Exercise requirements: Pick out and copy every line below that has the word "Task".

Dataset records:
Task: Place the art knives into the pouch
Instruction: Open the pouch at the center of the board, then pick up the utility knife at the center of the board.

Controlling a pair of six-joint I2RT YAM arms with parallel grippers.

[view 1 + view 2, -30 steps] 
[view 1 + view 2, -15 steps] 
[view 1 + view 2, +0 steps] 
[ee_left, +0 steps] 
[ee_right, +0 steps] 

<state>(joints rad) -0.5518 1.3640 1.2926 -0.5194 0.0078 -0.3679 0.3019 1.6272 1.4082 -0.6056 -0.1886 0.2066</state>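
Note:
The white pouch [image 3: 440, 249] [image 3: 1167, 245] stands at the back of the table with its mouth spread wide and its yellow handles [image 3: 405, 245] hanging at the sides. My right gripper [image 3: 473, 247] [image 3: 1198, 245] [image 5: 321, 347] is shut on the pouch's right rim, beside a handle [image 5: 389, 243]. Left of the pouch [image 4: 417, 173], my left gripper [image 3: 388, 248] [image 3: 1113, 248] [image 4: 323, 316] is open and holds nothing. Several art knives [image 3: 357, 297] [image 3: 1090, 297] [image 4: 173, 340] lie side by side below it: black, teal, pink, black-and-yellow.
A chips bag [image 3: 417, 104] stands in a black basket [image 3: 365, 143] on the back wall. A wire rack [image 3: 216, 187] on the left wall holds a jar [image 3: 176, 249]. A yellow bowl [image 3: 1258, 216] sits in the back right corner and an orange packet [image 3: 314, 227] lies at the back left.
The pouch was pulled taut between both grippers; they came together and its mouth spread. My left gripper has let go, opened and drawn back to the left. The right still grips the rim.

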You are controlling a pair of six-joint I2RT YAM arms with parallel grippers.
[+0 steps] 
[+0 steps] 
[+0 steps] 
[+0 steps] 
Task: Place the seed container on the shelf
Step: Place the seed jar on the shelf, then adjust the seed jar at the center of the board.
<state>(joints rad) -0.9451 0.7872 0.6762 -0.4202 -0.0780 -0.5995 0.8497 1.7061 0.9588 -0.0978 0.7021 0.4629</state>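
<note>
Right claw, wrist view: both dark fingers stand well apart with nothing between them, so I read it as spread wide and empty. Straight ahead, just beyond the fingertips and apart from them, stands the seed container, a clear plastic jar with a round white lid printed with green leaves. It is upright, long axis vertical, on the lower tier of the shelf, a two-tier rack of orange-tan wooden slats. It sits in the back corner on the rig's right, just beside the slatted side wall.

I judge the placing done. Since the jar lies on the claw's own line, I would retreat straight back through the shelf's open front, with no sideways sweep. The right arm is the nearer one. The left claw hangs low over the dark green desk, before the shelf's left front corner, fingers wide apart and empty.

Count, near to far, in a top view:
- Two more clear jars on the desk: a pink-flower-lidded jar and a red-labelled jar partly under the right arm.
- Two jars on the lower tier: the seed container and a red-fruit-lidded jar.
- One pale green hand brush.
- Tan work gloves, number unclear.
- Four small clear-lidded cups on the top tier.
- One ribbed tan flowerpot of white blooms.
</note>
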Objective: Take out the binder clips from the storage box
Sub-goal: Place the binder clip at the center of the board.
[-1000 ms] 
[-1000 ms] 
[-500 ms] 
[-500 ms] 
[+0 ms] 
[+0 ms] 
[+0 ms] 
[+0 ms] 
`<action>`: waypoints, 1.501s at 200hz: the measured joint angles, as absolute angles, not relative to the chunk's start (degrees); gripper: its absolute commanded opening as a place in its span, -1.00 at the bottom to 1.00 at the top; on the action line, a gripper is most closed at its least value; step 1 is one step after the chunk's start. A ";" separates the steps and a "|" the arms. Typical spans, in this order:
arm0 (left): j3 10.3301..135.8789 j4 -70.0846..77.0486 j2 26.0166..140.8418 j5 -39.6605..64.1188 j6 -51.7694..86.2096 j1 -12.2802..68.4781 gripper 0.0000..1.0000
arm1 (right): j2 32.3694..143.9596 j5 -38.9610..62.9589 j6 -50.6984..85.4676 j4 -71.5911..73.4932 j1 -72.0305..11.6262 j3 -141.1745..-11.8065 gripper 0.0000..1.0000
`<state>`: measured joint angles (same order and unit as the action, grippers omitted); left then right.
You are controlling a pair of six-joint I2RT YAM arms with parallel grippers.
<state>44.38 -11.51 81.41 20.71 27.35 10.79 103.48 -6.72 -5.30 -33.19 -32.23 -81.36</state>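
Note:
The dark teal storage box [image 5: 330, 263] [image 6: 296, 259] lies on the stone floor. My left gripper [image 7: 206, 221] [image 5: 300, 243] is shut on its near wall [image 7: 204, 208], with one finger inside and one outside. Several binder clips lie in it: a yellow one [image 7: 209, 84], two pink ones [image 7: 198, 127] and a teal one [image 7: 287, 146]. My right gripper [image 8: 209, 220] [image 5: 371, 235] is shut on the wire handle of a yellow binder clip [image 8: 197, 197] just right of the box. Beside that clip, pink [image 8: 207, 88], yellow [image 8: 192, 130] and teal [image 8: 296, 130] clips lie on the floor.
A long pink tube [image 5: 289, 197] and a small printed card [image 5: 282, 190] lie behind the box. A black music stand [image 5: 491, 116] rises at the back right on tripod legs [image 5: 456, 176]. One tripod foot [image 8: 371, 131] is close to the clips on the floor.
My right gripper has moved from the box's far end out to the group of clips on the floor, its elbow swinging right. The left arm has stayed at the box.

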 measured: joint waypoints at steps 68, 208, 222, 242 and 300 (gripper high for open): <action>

Output below:
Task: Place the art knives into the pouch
Task: Place the seed container on the shelf

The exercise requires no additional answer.